- EXTRACTED RECORDS -
■ ■ ■ ■ ■

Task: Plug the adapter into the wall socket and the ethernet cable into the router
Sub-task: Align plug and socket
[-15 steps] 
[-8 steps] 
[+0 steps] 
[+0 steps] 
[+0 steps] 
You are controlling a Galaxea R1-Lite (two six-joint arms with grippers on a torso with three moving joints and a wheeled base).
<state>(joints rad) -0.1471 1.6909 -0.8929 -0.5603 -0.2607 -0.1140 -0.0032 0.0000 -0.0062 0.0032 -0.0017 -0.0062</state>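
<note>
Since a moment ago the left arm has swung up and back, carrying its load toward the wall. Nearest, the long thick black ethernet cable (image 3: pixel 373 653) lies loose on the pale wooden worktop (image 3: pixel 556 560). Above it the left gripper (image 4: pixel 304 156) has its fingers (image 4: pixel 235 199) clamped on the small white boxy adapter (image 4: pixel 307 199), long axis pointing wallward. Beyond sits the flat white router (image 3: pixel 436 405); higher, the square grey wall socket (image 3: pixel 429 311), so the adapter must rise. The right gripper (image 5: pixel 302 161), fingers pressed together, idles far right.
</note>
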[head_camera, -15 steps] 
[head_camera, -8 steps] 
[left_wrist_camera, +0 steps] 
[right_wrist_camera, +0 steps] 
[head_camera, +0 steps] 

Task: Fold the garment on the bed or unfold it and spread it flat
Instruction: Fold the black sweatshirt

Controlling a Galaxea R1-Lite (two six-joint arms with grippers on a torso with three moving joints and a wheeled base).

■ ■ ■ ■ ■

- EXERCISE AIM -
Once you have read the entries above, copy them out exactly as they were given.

- ANSWER BOX -
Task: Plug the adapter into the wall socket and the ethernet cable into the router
Sub-task: Align plug and socket
[-15 steps] 
[-8 steps] 
[+0 steps] 
[+0 steps] 
[+0 steps] 
You are controlling a Galaxea R1-Lite (two six-joint arms with grippers on a torso with three moving joints and a wheeled base).
<state>(joints rad) -0.1471 1.6909 -0.8929 -0.5603 -0.2607 -0.1140 -0.0032 0.0000 -0.0062 0.0032 -0.0017 -0.0062</state>
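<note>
Since a moment ago the left arm has swung up and back, carrying its load toward the wall. Nearest, the long thick black ethernet cable (image 3: pixel 373 653) lies loose on the pale wooden worktop (image 3: pixel 556 560). Above it the left gripper (image 4: pixel 304 156) has its fingers (image 4: pixel 235 199) clamped on the small white boxy adapter (image 4: pixel 307 199), long axis pointing wallward. Beyond sits the flat white router (image 3: pixel 436 405); higher, the square grey wall socket (image 3: pixel 429 311), so the adapter must rise. The right gripper (image 5: pixel 302 161), fingers pressed together, idles far right.
</note>
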[head_camera, -15 steps] 
[head_camera, -8 steps] 
[left_wrist_camera, +0 steps] 
[right_wrist_camera, +0 steps] 
[head_camera, +0 steps] 

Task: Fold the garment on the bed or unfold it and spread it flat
Instruction: Fold the black sweatshirt

Controlling a Galaxea R1-Lite (two six-joint arms with grippers on a torso with three moving joints and a wheeled base).

Exercise complete, with nothing further to add.